● **How to complete this task**:
The response should be the lines of the data, starting at the first and ending at the one that contains "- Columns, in", copied without change.

● **Data excerpt**:
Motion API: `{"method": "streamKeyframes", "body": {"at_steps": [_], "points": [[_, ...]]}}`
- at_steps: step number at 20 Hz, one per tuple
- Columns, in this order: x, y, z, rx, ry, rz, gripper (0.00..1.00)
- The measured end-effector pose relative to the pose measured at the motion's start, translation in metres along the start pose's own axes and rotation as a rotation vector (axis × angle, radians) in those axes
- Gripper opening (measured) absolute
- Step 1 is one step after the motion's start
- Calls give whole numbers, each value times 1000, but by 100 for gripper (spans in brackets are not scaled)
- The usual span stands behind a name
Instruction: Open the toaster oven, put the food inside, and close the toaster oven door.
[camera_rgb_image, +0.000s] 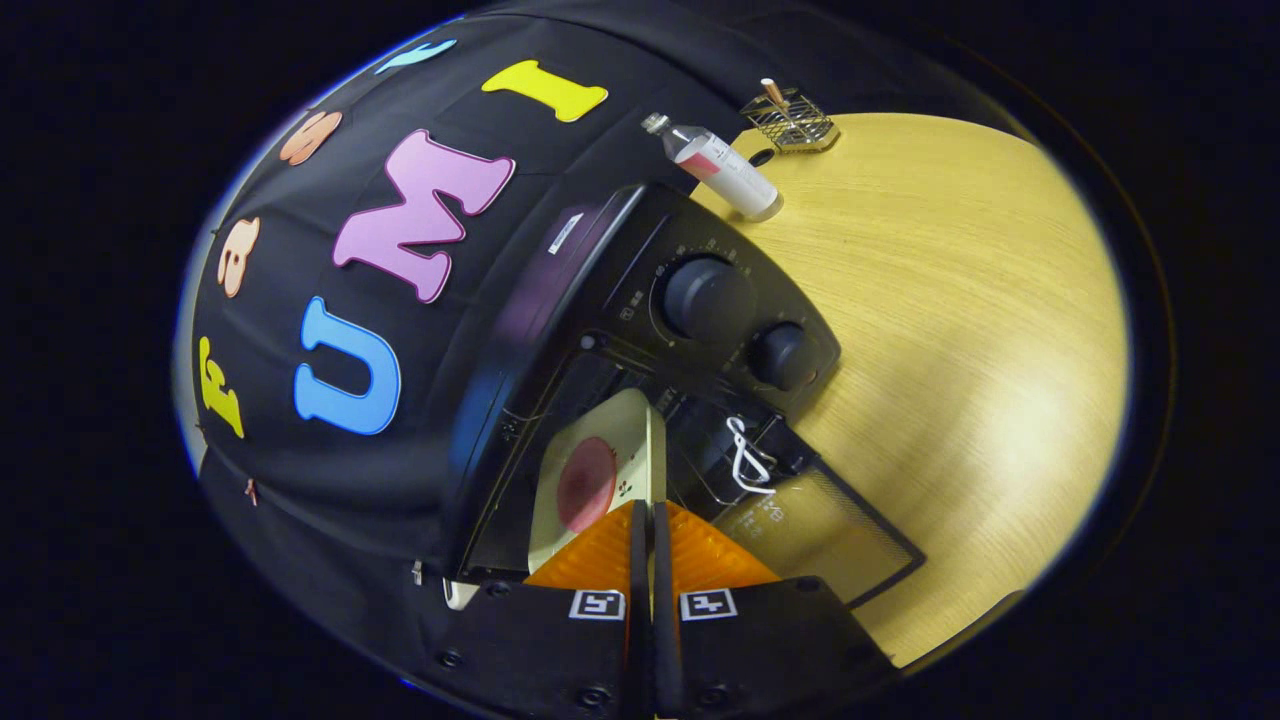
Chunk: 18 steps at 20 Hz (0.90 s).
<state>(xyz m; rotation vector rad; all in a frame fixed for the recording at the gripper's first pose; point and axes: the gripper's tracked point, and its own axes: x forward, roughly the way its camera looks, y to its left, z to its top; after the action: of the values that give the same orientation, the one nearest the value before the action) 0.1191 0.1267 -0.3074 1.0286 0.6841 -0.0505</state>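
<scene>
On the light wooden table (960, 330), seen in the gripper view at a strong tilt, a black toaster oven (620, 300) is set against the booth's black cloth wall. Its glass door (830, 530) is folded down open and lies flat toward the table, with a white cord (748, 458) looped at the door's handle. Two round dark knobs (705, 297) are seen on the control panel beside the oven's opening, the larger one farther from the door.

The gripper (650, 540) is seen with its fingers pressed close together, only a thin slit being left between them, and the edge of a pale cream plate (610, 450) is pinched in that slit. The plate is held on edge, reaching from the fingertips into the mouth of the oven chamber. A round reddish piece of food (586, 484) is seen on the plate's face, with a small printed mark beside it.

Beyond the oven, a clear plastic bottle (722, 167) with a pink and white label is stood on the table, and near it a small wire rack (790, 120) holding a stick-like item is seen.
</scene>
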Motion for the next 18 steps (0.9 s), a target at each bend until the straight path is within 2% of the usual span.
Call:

● **Exercise solution**:
Motion API: `{"method": "streamKeyframes", "body": {"at_steps": [_], "points": [[_, ...]]}}`
- at_steps: step number at 20 Hz, one per tuple
- Columns, in this order: x, y, z, rx, ry, rz, gripper (0.00..1.00)

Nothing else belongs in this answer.